MARTY W. KING, PLAINTIFF-APPELLANT,
v.
SENIOR SERVICES ASSOCIATES, INC., AND BETTE SCHOENHOLTZ, DEFENDANTS-APPELLEES.



Appeal from the Circuit Court of McHenry County. No. 01-LA-345 Honorable Michael J. Sullivan, Judge, Presiding.

The opinion of the court was delivered by: Justice McLAREN

UNPUBLISHED

Plaintiff, Marty W. King, appeals from the order of the trial court granting the motion to dismiss of defendants, Senior Services Associates (SSA) and Bette Schoenholtz. We reverse in part, affirm in part, and remand.

In October 2001, King filed a two-count complaint alleging retaliatory discharge against SSA (count I) and Schoenholtz (count II). Both defendants filed a motion to dismiss, pursuant to section 2--615 of the Code of Civil Procedure (735 ILCS 5/2--615 (West 2000)), which the trial court granted. This appeal followed.
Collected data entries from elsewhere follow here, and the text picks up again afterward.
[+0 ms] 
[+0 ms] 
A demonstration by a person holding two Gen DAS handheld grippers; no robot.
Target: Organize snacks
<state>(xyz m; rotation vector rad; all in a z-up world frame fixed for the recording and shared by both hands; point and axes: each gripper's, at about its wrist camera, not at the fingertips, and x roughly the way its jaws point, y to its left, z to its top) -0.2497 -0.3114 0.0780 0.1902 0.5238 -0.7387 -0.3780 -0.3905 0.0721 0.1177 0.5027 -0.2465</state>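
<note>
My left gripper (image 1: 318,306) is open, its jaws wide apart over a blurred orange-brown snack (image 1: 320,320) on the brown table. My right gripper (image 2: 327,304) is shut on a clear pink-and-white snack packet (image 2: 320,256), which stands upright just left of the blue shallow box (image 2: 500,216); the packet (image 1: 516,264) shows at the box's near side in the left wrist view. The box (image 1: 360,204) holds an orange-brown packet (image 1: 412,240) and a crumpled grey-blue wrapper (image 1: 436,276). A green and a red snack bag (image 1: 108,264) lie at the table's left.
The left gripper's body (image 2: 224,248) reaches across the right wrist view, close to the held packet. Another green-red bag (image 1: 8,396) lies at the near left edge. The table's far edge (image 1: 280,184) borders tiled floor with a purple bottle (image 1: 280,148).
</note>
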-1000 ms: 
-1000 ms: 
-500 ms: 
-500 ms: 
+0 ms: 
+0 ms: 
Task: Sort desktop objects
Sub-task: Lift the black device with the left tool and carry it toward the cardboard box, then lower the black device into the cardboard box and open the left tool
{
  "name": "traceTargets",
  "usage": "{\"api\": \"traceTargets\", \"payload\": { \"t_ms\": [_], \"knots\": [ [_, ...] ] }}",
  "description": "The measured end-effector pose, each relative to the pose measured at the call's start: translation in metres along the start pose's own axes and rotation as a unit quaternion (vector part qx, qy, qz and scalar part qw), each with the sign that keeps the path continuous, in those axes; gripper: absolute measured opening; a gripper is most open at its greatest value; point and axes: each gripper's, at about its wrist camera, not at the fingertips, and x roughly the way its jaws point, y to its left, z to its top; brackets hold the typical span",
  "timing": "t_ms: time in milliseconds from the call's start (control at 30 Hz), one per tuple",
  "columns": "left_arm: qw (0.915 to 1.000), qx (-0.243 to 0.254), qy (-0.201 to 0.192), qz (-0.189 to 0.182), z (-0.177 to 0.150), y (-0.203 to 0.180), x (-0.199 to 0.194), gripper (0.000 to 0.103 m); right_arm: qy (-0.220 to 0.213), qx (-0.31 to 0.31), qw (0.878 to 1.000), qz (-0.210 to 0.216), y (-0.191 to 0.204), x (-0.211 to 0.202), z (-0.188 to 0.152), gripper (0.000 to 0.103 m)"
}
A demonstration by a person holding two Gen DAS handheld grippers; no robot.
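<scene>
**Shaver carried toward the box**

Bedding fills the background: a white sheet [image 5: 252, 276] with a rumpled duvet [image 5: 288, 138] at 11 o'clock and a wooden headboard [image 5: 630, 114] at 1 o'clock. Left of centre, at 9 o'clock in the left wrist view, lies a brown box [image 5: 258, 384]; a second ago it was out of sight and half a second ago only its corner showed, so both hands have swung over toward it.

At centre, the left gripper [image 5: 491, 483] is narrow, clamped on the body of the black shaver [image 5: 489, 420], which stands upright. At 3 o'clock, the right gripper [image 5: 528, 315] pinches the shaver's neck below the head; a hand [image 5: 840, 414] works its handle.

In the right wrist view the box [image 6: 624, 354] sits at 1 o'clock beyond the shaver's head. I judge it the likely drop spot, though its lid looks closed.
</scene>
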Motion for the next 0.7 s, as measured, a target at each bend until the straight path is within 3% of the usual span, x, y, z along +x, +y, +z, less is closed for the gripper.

King contends that the trial court erred in granting defendants' motion to dismiss. When the legal sufficiency of a complaint is challenged by a section 2--615 motion to dismiss, all well-pleaded facts alleged in the complaint are taken as true. T&S Signs, Inc. v. Village of Wadsworth, 261 Ill. App. 3d 1080, 1083 (1994). On review of a section 2--615 dismissal, this court must determine whether the allegations of the complaint, when interpreted in a light most favorable to the plaintiff, sufficiently set forth a cause of action on which relief may be granted. T&S Signs, 261 Ill. App. 3d at 1083. The motion should be granted only if the plaintiff can prove no set of facts to support the cause of action. T&S Signs, 261 Ill. App. 3d at 1083. This process does not require the court to weigh findings of fact or determine credibility; therefore, this court is not required to defer to the trial court's judgment, and we will review the matter de novo. T&S Signs, 261 Ill. App. 3d at 1084.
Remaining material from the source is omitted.